In Vacation, which arrives in theaters Wednesday, Ed Helms portrays Rusty Griswold, a bumbling suburban dad who sets off on a cross-country road trip from the Midwest to Southern California’s Wally World amusement park with his patiently exasperated wife (Christina Applegate) and two bickering sons in a souped-up station wagon. The character himself happens to be the son of a certain Clark Griswold: Chevy Chase’s suburban every-dad who similarly embarked on a trans-continental journey of discovery en famille with the young Rusty (then played by Anthony Michael Hall) in the hit 1983 comedy National Lampoon’s Vacation.

En route, the new Griswolds accidentally bathe in raw sewage, face down a murderous trucker and cringe through repeated sing-alongs to Seal’s lachrymose 1994 single “Kiss From a Rose.” They also warm to the charms of a glib Texan TV weatherman portrayed by Chris Hemsworth—the husband of Rusty’s sister Audrey (Leslie Mann)—in one of the summer’s funniest cameos and even encounter the elder Griswolds, Chase and Beverly D’Angelo, who lend the new Vacation iteration their implicit cosign.

Making their directorial debut, co-writer/directors John Francis Daley and Jonathan Goldstein (the screenwriters behind such films as The Incredible Burt Wonderstone and Horrible Bosses who recently landed the job rebooting the next Spider-Man movie) discuss why the time is right to resurrect the Vacation franchise and attempt to explain the whats and whys of Hemsworth’s character’s gigantic prosthetic penis.

ENTERTAINMENT WEEKLY: Defend your reboot. Why a new Vacation? Why now?

JONATHAN GOLDSTEIN: I would ask you, why not? If we were making a remake, I would share your dubiousness. There have already been three sequels. Granted, it’s been a long time since the last one and none were as successful as the first. But because we approached it as a continuation, bringing it to a new generation with a grown up Rusty, it was a legitimate next step.

New Line Cinema presented you with this idea?

JOHN FRANCIS DALEY: Right. They came to us just to write it. We were excited to do that. When we were given the offer to direct, we made sure it was the movie we wanted to make so we weren’t facing the obvious hurdles.

JG: We knew we were taking on something that has a certain amount of baggage, no pun intended. People come to a new Vacation movie with a certain amount of resentment if they love the original. They feel this is sacrilegious to tamper with it. So we wanted to make sure this is respectful of the original. The first movie is a classic. But we also had to make a movie that stands on its own if you’re not familiar with the original.
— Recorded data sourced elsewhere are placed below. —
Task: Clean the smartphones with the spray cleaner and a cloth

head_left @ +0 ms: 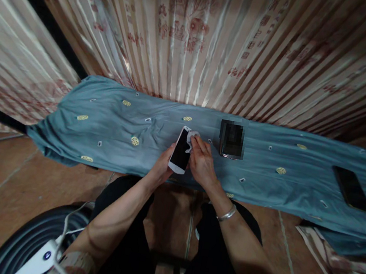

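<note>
My left hand (163,165) holds a white-edged phone (181,151) with a dark screen, tilted up above the near edge of a table draped in blue-grey cloth (106,136). Pressed against the phone's upper right edge is a small white wipe (192,138), pinched in my right hand (202,161). A silver bangle sits on my right wrist.
A second dark device (231,139), blurred out, stands on the cloth just right of my hands. A black phone (352,189) lies flat far right. Patterned curtains (193,36) hang behind the table. A white power strip (39,259) and a dark round object sit at lower left.
</note>
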Action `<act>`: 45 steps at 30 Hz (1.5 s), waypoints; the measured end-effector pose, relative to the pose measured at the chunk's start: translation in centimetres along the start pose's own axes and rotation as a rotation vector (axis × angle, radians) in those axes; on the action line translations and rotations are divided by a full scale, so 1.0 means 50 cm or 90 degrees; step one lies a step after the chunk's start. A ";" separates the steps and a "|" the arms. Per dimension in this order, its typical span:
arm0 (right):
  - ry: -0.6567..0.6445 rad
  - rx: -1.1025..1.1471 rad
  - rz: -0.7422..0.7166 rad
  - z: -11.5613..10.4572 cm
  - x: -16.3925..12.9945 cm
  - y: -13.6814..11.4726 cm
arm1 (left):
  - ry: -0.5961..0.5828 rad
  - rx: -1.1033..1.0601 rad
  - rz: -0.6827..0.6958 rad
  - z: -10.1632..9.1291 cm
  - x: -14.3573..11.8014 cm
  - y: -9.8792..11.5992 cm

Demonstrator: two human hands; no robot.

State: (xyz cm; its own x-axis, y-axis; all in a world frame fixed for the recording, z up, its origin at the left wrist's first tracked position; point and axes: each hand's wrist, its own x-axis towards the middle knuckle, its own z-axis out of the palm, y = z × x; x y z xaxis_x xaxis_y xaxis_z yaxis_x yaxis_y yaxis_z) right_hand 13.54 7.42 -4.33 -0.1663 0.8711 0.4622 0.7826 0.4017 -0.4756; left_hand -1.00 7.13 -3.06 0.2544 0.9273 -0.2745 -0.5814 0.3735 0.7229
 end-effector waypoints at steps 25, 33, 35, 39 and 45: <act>-0.095 0.025 -0.053 -0.005 -0.043 -0.052 | 0.098 0.023 0.105 -0.005 0.016 0.020; -0.140 0.019 -0.064 -0.004 -0.053 -0.062 | 0.151 -0.063 0.074 -0.008 0.032 0.026; -0.144 0.016 -0.066 -0.004 -0.056 -0.064 | 0.150 -0.084 0.080 -0.006 0.034 0.028; -0.144 0.010 -0.071 -0.004 -0.058 -0.069 | 0.138 -0.100 0.077 -0.015 0.042 0.024; -0.128 0.023 -0.088 -0.002 -0.060 -0.078 | 0.121 -0.084 0.040 -0.043 0.058 0.008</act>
State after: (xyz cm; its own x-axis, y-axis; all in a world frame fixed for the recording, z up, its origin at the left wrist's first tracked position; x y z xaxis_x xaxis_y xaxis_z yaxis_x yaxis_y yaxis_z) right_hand 11.05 3.19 -3.80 -0.3894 0.8442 0.3684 0.7223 0.5281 -0.4466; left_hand -2.16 10.01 -4.91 0.0721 0.9319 -0.3555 -0.6906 0.3038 0.6563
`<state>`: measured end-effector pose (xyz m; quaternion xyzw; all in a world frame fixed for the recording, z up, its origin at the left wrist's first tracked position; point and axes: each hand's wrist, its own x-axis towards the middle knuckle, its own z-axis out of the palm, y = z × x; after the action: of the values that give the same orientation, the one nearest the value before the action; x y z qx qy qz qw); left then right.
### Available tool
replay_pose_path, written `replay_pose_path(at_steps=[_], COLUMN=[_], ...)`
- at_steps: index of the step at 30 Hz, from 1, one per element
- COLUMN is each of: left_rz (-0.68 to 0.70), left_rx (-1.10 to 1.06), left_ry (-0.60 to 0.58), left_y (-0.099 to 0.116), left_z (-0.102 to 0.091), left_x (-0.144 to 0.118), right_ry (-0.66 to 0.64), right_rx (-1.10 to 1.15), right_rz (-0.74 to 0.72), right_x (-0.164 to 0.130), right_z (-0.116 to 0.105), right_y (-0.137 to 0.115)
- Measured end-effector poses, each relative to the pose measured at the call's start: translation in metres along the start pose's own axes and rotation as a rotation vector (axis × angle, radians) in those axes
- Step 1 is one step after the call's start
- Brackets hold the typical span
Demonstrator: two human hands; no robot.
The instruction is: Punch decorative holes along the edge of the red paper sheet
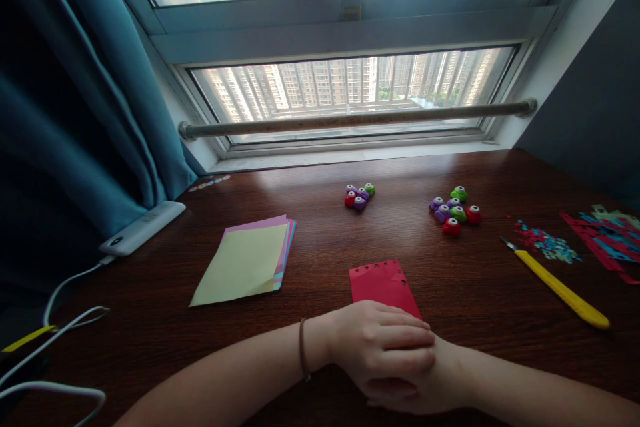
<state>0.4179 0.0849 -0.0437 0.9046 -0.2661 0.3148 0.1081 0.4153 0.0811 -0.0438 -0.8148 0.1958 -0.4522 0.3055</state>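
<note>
Resting: both hands stacked at the near table [150,320] edge.
Paper stack [245,260]: left of centre, flat.
Left hand [383,343]: fingers flat together, holding nothing, lying over right hand, covering red sheet's near edge.
Red sheet [380,283]: punched holes along far edge.
Right hand [430,390]: underneath, grip cannot be told.
Yellow knife [560,287]: right, untouched.
</note>
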Motion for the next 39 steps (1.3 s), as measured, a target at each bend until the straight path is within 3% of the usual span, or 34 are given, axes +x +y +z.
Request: replay_pose_path(at_steps=[5,10,23,28,35,39], left_rz=[-0.001,0.002,-0.004,-0.002,0.004,0.004], left_rx=[0.008,0.001,-0.014,0.000,0.004,0.005], left_ry=[-0.015,0.001,0.006,-0.010,-0.028,-0.021], left_y=[0.000,0.000,0.001,0.000,0.000,0.000], left_z=[0.000,-0.001,-0.001,-0.001,-0.001,-0.002], left_x=[0.000,0.000,0.001,0.000,0.000,0.001], right_ry=[-0.199,-0.192,-0.110,-0.194,-0.192,-0.216], right_rx=[-0.160,-0.103,-0.170,-0.189,-0.145,-0.152], right_rz=[0.028,0.101,0.072,0.010,0.093,0.058], right_x=[0.003,0.004,0.009,0.006,0.004,0.009], right_z=[-0.007,-0.006,-0.004,-0.005,-0.005,-0.009], right_y=[-0.004,-0.005,-0.012,-0.006,-0.005,-0.011])
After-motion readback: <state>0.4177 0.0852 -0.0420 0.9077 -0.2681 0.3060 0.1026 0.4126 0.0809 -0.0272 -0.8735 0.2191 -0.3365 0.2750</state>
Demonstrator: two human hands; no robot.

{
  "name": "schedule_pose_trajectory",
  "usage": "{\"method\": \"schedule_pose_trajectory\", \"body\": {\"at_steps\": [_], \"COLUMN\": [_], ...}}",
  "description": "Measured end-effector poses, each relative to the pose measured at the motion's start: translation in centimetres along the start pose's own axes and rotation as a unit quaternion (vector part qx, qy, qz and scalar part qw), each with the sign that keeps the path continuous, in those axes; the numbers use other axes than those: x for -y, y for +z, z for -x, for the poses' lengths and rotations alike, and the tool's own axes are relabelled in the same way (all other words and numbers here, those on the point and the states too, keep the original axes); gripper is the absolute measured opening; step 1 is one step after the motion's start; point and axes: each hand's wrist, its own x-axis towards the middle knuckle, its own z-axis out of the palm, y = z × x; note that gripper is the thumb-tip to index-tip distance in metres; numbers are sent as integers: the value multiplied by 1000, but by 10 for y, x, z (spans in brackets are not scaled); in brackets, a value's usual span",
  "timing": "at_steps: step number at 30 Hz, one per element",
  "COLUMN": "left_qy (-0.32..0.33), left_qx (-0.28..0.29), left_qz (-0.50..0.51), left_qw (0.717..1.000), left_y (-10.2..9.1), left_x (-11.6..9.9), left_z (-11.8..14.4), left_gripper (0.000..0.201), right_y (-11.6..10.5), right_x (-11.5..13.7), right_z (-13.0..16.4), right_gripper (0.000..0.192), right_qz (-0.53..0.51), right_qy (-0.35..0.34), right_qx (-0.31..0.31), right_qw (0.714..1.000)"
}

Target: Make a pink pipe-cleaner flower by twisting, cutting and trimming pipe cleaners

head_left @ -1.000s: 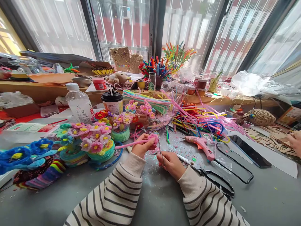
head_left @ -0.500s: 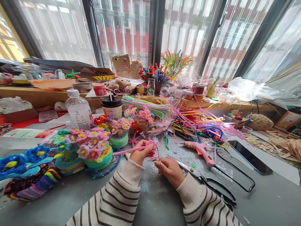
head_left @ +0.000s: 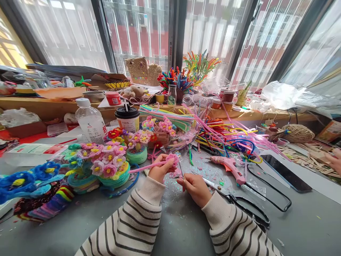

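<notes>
My left hand (head_left: 160, 169) is closed on a pink pipe-cleaner flower (head_left: 173, 160), whose fuzzy stem (head_left: 144, 166) runs out to the left. Pinched in my right hand (head_left: 195, 186) is a thin, dark metal tool (head_left: 181, 169), its upper end beside the flower; its exact kind is unclear. Below the two hands, glitter and pink fluff lie scattered on the grey table (head_left: 181, 227). Large scissors (head_left: 226, 193) with black handles lie just right of my right hand. Past them rests a pink glue gun (head_left: 230, 169) with a black cord.
At left stand pots of pipe-cleaner flowers (head_left: 109, 160), a blue-flowered one (head_left: 45, 202), a plastic bottle (head_left: 90, 122) and a lidded cup (head_left: 128, 119). Loose pipe cleaners (head_left: 226, 135) pile up behind. A phone (head_left: 286, 172) lies at right, near another person's hand (head_left: 335, 160) and wooden pieces (head_left: 306, 156).
My view has shifted slightly. Both my hands keep their hold, with the flower and tool close together. The other person's hand at the right edge shows differently now.
</notes>
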Motion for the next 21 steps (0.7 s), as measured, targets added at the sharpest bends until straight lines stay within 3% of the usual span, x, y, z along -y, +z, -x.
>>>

Hence, that scene where family is saying, “I don’t even remember the first Vacation.” You wanted to acknowledge the situation head on?

JG: Absolutely. That was the main cynicism we were up against making the movie. So as long as we told people we’re aware of it and just be patient, and watch the movie and enjoy it on its own merits, that was our own way of saying, “We know, we know, just give it a chance.”

Tell me about casting Ed Helms and Christina Applegate.

JFD: Ed is such a likeable actor. You forgive him so much. Even though he’s blundering through things and making some foolish mistakes because of who Ed is, you know it’s coming from a good-natured place.

JG: He’s a guy who’s trying to make his family whole and do right by them, to get to a place where everybody is happy and together.

Yet he’s quietly suppressing his rage.

JFD: Oh, absolutely. He realizes his intentions aren’t exactly selfless. He has this misguided notion that this trip will make everything all right and solve all the problems. His stubbornness to realize it’s never that easy is a fun thing to play with. And then Christina, she was such an incredible get for us. She’s one of the funniest working actors today.

JG: We tailored the part to her. We wanted to make sure there were layers to Debbie Griswold so she wasn’t just “the long suffering wife.” We learn she has a somewhat checkered past.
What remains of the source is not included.